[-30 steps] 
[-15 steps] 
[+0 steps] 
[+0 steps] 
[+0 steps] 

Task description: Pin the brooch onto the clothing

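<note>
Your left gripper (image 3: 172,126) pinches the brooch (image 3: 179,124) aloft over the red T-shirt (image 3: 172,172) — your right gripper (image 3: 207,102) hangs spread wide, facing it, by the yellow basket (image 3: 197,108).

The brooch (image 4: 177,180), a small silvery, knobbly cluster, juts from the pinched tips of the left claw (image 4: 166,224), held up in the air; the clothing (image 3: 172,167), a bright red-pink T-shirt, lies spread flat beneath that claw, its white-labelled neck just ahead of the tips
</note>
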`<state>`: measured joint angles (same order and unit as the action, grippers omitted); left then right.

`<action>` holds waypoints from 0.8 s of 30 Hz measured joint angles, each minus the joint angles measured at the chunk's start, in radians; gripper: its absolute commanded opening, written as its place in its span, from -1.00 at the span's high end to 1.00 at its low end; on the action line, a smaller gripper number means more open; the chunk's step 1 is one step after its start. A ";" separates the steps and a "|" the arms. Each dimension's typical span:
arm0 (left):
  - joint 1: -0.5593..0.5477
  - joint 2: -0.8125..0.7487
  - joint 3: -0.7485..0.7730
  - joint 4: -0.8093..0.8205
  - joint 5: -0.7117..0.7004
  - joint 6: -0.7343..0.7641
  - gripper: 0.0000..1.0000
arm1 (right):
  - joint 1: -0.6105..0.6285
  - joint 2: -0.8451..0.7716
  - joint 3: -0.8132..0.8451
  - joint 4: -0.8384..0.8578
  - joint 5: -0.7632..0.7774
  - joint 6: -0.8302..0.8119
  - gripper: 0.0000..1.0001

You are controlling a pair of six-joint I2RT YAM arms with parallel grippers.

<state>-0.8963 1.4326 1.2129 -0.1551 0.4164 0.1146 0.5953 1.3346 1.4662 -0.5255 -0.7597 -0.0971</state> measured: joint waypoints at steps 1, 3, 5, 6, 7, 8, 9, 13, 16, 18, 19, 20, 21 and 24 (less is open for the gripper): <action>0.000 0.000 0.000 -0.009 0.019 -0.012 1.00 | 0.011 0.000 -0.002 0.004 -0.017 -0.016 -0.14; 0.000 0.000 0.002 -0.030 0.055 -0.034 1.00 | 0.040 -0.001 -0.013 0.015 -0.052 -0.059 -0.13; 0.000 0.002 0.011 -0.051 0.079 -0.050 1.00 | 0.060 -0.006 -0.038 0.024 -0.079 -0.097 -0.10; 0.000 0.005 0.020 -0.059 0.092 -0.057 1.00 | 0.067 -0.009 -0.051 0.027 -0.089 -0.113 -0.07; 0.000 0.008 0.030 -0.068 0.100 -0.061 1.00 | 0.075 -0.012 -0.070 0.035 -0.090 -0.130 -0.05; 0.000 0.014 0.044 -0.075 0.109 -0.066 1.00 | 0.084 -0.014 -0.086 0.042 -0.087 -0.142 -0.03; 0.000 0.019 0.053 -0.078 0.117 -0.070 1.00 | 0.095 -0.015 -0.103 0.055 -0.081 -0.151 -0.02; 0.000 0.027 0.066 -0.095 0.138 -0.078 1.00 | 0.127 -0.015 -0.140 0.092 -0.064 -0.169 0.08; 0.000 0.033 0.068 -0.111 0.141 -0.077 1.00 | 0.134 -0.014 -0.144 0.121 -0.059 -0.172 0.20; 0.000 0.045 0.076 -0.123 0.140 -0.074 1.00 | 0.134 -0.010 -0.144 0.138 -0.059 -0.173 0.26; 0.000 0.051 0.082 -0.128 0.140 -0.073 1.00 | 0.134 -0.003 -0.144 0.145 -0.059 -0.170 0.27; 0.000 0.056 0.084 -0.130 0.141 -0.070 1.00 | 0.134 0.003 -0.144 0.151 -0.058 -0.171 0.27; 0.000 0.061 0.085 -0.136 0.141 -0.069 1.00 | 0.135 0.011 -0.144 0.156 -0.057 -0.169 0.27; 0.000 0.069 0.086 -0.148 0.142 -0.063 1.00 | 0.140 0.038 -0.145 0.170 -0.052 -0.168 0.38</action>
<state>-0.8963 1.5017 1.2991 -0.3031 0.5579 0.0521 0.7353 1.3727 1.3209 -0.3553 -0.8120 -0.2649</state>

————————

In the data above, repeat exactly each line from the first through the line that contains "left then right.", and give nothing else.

Reply:
[-30 steps] 
[-15 steps] 
[+0 steps] 
[+0 steps] 
[+0 steps] 

Task description: Pin the brooch onto the clothing

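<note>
Your left gripper (image 3: 172,126) pinches the brooch (image 3: 179,124) aloft over the red T-shirt (image 3: 172,172) — your right gripper (image 3: 207,102) hangs spread wide, facing it, by the yellow basket (image 3: 197,108).

The brooch (image 4: 177,180), a small silvery, knobbly cluster, juts from the pinched tips of the left claw (image 4: 166,224), held up in the air; the clothing (image 3: 172,167), a bright red-pink T-shirt, lies spread flat beneath that claw, its white-labelled neck just ahead of the tips
</note>
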`<state>`: measured joint angles (same order and unit as the action, grippers omitted); left then right.

The output given is complete.